In response, Mr Lim subsequently reiterated that in “exhorting” the court to make a finding in favour of PM Lee, the prime minister is demonstrating that he had chosen to sue Mr Xu “to seek a false vindication of his reputation because of the ongoing rivalry between him and his siblings”.

“He is targeting Terry Xu using these proceedings to make a point to Singaporeans, hoping Your Honour will oblige him by saying that the allegations of his siblings have no foundation and no truth, when the appropriate course for him to have taken was to sue them,” said Mr Lim.

Mr Lim on Monday also questioned PM Lee’s move to seek aggravated damages for Mr Xu’s article, despite the observation that the majority of the readers’ comments were concentrated on Mdm Ho’s sharing of the article on severing ties with toxic family members instead of focusing on PM Lee.

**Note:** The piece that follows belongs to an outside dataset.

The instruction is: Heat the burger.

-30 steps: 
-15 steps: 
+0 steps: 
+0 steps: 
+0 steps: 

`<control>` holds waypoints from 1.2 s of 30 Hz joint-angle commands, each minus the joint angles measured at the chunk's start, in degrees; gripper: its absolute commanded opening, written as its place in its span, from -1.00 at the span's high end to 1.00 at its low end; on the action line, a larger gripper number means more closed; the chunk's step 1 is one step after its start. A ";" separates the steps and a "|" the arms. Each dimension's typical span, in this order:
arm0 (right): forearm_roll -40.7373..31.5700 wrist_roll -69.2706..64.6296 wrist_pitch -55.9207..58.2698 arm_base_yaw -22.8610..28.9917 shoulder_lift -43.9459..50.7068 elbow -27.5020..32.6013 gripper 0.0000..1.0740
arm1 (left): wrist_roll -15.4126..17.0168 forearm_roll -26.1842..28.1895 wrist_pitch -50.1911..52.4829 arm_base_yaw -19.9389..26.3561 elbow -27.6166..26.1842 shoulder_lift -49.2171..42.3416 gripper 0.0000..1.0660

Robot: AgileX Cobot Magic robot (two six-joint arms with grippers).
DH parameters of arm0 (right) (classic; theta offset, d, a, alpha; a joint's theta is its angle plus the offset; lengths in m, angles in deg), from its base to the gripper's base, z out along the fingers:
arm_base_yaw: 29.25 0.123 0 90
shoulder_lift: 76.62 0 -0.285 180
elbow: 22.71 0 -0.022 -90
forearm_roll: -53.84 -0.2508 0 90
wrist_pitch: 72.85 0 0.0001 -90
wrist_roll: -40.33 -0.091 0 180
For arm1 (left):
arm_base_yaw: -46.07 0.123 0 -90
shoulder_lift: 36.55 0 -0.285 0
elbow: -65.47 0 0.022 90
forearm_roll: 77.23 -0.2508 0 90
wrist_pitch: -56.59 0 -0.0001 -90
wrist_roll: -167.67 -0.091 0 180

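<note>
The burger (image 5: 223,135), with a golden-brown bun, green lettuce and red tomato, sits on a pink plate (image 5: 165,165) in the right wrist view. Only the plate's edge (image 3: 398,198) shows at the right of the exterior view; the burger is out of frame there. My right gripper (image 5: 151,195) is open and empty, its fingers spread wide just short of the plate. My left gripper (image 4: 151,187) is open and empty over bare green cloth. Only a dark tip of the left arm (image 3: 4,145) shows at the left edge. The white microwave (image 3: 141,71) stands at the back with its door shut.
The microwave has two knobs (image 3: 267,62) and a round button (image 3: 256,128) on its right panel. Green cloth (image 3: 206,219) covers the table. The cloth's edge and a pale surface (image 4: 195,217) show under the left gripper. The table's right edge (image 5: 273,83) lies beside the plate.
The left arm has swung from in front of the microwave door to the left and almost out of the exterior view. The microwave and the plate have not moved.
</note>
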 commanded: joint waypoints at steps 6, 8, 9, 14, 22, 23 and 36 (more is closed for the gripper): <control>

The aggravated damages sought against Mr Xu, said Mr Lim, is akin to “asking for an oversized bandage when there is no wound” created by the article published by Mr Xu.

“And yet he was willing to have his reputation butchered by a thousand cuts inflicted by his siblings, to which he took no steps to stitch the wound,” he added, referencing PM Lee’s decision not to sue Mr LHY and Dr LWL over their allegations.

PM Lee’s lawyers, in asking for damages for their client, cited two past defamation cases involving prime ministers of Singapore.

In the two cases, the courts had awarded PM Lee and Goh Chok Tong around S$300,000 and S$330,000 on separate occasions against the Singapore Democratic Party and its secretary-general Chee Soon Juan.

Justice Audrey Lim reserved her decision at the end of the hearing on Monday. The hearing is adjourned.